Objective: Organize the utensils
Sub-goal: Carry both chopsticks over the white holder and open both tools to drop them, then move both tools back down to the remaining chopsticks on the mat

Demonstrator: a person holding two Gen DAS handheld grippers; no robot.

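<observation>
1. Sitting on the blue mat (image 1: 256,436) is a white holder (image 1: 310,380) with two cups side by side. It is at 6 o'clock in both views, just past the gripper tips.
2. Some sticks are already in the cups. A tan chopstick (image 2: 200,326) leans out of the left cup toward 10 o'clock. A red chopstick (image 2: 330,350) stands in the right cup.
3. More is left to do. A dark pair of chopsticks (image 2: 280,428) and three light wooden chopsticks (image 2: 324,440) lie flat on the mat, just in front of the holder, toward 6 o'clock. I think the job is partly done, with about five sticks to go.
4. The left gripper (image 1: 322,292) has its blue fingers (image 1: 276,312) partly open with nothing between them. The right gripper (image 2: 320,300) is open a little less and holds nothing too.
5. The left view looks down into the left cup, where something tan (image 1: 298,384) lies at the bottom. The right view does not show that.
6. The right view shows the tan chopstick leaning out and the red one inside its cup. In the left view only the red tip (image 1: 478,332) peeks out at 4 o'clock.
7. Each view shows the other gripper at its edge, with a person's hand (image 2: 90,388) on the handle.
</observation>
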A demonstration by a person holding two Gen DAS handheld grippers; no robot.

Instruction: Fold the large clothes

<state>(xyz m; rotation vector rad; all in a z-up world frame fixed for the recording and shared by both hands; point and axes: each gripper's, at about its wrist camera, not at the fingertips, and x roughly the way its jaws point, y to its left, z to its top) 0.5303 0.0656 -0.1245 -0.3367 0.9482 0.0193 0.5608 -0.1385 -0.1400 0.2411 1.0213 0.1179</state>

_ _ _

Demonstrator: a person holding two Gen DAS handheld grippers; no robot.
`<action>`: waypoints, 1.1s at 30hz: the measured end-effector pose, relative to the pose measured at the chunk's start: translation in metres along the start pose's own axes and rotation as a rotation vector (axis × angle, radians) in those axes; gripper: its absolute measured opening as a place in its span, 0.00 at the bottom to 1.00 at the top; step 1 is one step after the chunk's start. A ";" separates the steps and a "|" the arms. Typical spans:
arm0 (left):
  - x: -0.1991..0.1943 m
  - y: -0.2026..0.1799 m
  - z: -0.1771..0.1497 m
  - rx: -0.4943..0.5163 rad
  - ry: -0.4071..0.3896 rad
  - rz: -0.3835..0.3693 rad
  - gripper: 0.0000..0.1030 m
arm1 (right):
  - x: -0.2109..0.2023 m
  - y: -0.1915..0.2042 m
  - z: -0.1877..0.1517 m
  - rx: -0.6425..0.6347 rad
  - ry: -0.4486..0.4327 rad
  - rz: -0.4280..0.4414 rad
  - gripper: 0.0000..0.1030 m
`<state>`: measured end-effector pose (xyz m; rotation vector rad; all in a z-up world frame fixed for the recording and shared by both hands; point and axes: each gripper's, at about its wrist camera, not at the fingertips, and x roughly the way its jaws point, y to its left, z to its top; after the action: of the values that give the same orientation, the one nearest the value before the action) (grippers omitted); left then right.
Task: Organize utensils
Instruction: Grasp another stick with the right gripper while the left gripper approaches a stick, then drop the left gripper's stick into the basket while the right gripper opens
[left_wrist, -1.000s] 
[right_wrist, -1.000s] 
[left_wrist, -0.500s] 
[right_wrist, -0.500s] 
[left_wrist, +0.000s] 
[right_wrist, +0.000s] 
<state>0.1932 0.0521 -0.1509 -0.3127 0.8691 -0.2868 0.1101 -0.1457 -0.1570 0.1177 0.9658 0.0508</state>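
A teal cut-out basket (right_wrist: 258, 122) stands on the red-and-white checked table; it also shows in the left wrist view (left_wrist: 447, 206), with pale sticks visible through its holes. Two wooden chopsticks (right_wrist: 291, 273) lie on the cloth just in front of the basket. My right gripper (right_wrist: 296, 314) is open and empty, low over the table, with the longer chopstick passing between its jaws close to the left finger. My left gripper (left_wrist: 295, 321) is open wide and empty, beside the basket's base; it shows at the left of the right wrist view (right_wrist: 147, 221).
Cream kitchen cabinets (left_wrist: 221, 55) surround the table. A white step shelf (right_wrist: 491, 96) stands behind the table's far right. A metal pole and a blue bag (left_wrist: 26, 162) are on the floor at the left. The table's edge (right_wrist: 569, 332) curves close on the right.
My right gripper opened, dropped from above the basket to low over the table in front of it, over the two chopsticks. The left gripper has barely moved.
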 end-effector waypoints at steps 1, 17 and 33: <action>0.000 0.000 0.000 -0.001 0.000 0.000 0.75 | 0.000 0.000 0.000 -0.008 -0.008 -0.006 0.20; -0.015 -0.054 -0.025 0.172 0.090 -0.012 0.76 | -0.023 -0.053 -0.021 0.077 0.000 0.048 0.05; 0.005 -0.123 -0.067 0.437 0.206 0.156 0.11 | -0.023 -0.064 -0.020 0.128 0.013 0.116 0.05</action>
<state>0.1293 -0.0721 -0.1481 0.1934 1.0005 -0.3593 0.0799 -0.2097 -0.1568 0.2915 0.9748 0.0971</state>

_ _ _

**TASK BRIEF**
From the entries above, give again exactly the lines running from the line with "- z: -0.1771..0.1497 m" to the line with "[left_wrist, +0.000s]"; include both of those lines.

**TASK OUTPUT**
  - z: -0.1771..0.1497 m
  - rx: -0.4943..0.5163 rad
  - ry: -0.4071..0.3896 rad
  - rz: -0.3835..0.3693 rad
  - gripper: 0.0000..0.1030 m
arm1 (right):
  - x: -0.2109..0.2023 m
  - y: -0.1915..0.2042 m
  - z: -0.1877..0.1517 m
  - rx: -0.6425..0.6347 rad
  - ry: -0.4486..0.4327 rad
  - rz: -0.4280..0.4414 rad
  - gripper: 0.0000..0.1030 m
`<state>`: measured end-effector pose (xyz m; rotation vector rad; all in a z-up world frame fixed for the recording and shared by both hands; point and axes: each gripper's, at about its wrist camera, not at the fingertips, and x roughly the way its jaws point, y to its left, z to its top; after the action: of the values that give the same orientation, the one nearest the value before the action) (grippers omitted); left then right.
Task: Organize utensils
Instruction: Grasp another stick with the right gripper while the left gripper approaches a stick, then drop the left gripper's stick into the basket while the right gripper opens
[left_wrist, -1.000s] 
[right_wrist, -1.000s] 
[left_wrist, -0.500s] 
[right_wrist, -0.500s] 
[left_wrist, +0.000s] 

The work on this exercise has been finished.